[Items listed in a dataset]
************

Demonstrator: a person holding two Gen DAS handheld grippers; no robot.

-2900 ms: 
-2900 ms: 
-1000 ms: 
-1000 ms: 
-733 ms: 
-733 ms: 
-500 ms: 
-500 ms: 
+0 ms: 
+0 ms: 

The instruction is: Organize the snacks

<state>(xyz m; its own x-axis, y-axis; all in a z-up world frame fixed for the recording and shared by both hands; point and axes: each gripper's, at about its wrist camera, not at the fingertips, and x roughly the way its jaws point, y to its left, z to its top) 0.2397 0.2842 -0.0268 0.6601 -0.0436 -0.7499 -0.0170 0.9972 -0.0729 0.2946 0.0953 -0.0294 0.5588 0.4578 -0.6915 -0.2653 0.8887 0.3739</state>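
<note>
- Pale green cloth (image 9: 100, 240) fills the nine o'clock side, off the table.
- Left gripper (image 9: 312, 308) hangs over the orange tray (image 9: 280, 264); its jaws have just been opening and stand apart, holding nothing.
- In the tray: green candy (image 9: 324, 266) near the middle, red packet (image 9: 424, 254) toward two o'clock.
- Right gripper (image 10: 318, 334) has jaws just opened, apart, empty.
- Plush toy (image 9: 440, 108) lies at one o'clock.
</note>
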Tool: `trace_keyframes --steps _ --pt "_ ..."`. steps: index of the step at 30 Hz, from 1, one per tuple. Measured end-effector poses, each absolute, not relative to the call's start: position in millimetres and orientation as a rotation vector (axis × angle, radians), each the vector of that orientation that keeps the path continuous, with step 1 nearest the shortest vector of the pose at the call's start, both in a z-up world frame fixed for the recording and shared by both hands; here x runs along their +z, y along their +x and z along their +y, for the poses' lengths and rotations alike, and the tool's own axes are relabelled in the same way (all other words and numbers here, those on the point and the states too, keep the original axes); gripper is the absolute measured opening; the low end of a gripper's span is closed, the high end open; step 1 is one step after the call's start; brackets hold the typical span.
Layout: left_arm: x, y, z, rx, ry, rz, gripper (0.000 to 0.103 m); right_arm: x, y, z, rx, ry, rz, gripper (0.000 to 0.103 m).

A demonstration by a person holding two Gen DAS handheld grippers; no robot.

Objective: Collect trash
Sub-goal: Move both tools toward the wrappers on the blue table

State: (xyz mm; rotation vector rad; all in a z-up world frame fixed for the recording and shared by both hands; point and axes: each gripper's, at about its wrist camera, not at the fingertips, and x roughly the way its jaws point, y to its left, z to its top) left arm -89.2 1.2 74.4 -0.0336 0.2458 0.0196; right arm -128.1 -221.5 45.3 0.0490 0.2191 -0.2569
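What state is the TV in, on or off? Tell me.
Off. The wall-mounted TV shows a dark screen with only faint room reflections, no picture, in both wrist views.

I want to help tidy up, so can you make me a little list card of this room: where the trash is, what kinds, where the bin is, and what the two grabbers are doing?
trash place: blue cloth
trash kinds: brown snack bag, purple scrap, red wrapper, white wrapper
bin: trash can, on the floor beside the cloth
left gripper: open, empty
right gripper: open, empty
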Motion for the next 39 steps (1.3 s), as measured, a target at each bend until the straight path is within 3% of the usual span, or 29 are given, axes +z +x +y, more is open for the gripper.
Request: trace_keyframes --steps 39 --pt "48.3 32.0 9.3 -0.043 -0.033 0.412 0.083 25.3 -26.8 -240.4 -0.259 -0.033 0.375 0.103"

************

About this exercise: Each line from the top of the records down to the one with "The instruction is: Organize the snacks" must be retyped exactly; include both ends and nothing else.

Solved problem:
Demonstrator: a person holding two Gen DAS handheld grippers; no robot.

-2900 ms: 
-2900 ms: 
-1000 ms: 
-1000 ms: 
-733 ms: 
-733 ms: 
-500 ms: 
-500 ms: 
+0 ms: 
+0 ms: 

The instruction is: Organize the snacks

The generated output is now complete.